ServerSignature EMail

###

### Aliases: Add here as many aliases as you need (with no limit). The format is

### Alias fakename realname

###

<IfModule mod_alias.c>

    #

    # Note that if you include a trailing / on fakename then the server will

    # require it to be present in the URL.  So "/icons" isn't aliased in this

    # example, only "/icons/"..

    #

    Alias /icons/ /var/www/localhost/icons/

    Alias /doc /usr/share/doc

    #

    # ScriptAlias: This controls which directories contain server scripts.

    # ScriptAliases are essentially the same as Aliases, except that

    # documents in the realname directory are treated as applications and

    # run by the server when requested rather than as documents sent to the client.

    # The same rules about trailing "/" apply to ScriptAlias directives as to

    # Alias.

    #

    ScriptAlias /cgi-bin/ /var/www/localhost/cgi-bin/

    ScriptAlias /protected-cgi-bin/ /var/www/localhost/protected-cgi-bin/

    ScriptAliasMatch ^/~([^/]*)/cgi-bin/(.*) /home/$1/public_html/cgi-bin/$2

    <IfModule mod_perl.c>

        #Provide two aliases to the same cgi-bin directory,

        #to see the effects of the 2 different mod_perl modes

        #for Apache::Registry Mode

        Alias /perl/ /var/www/localhost/perl/

        #for Apache::Perlrun Mode

        Alias /cgi-perl/ /var/www/localhost/perl/

    </IfModule>

</IfModule>

# End of Alias directives.

###

### Redirect allows you to tell clients about documents which used to exist in

### your server's namespace, but do not anymore. This allows you to tell the

### clients where to look for the relocated document.
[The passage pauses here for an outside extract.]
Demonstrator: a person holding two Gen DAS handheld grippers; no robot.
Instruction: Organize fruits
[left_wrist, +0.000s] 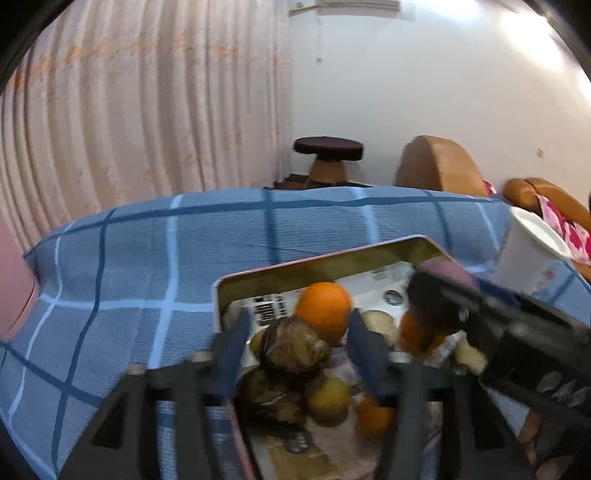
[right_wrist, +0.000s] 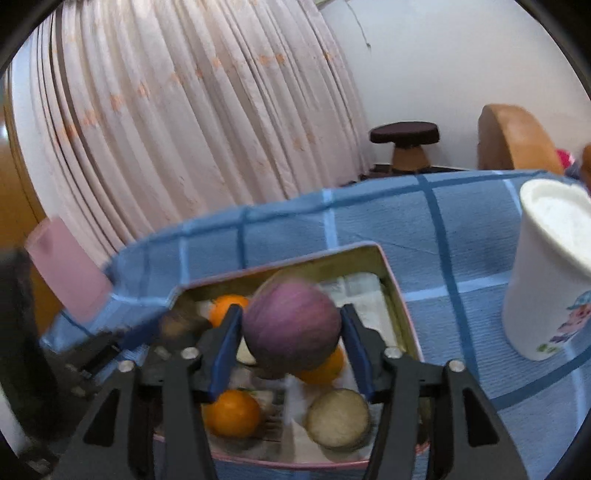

### Format: Redirect old-URI new-URL

###

#Redirect old-URI new-URL

###

### Directives controlling the display of server-generated directory listings.

###

<IfModule mod_autoindex.c>

    #

    # FancyIndexing is whether you want fancy directory indexing or standard

    #

    IndexOptions FancyIndexing VersionSort NameWidth=*

    #

    # AddIcon* directives tell the server which icon to show for different

    # files or filename extensions.  These are only displayed for

    # FancyIndexed directories.

    #

    AddIconByEncoding (CMP,/icons/compressed.png) x-compress x-gzip

    AddIconByType (TXT,/icons/text.png) text/*

    AddIconByType (IMG,/icons/image2.png) image/*

    AddIconByType (SND,/icons/sound2.png) audio/*

    AddIconByType (VID,/icons/movie.png) video/*

    AddIcon /icons/binary.gif .bin .exe

    AddIcon /icons/binhex.gif .hqx

    AddIcon /icons/tar.gif .tar

    AddIcon /icons/world2.gif .wrl .wrl.gz .vrml .vrm .iv

    AddIcon /icons/compressed.gif .Z .z .tgz .gz .zip .bz2

    AddIcon /icons/a.gif .ps .ai .eps

    AddIcon /icons/layout.gif .html .shtml .htm .pdf

    AddIcon /icons/text.gif .txt

    AddIcon /icons/c.gif .c

    AddIcon /icons/p.gif .pl .py .php .php3

    AddIcon /icons/f.gif .for

    AddIcon /icons/dvi.gif .dvi

    AddIcon /icons/uuencoded.gif .uu

    AddIcon /icons/script.gif .conf .sh .shar .csh .ksh .tcl

    AddIcon /icons/tex.gif .tex

    AddIcon /icons/bomb.gif core

    AddIcon /icons/back.gif ..

    AddIcon /icons/hand.right.gif README

    AddIcon /icons/folder.gif ^^DIRECTORY^^

    AddIcon /icons/blank.gif ^^BLANKICON^^

    #

    # DefaultIcon is which icon to show for files which do not have an icon

    # explicitly set.

    #

    DefaultIcon /icons/unknown.gif

    #

    # AddDescription allows you to place a short description after a file in

    # server-generated indexes.  These are only displayed for FancyIndexed

    # directories.

    # Format: AddDescription "description" filename

    #

    #AddDescription "GZIP compressed document" .gz

    #AddDescription "tar archive" .tar

    #AddDescription "GZIP compressed tar archive" .tgz

    #

    # ReadmeName is the name of the README file the server will look for by

    # default, and append to directory listings.

    #

    # HeaderName is the name of a file which should be prepended to

    # directory indexes.

    #

    # If MultiViews are amongst the Options in effect, the server will

    # first look for name.html and include it if found.  If name.html

    # doesn't exist, the server will then look for name.txt and include

    # it as plaintext if found.

    #

    ReadmeName README.html

    HeaderName HEADER.html

    #

    # IndexIgnore is a set of filenames which directory indexing should ignore

    # and not include in the listing.  Shell-style wildcarding is permitted.

    #

    IndexIgnore .??* *~ *# HEADER* RCS CVS *,v *,t

</IfModule>

# End of indexing directives.

###

### Document types.

###

<IfModule mod_mime.c>

    #

    # AddEncoding allows you to have certain browsers (Mosaic/X 2.1+) uncompress

    # information on the fly. Note: Not all browsers support this.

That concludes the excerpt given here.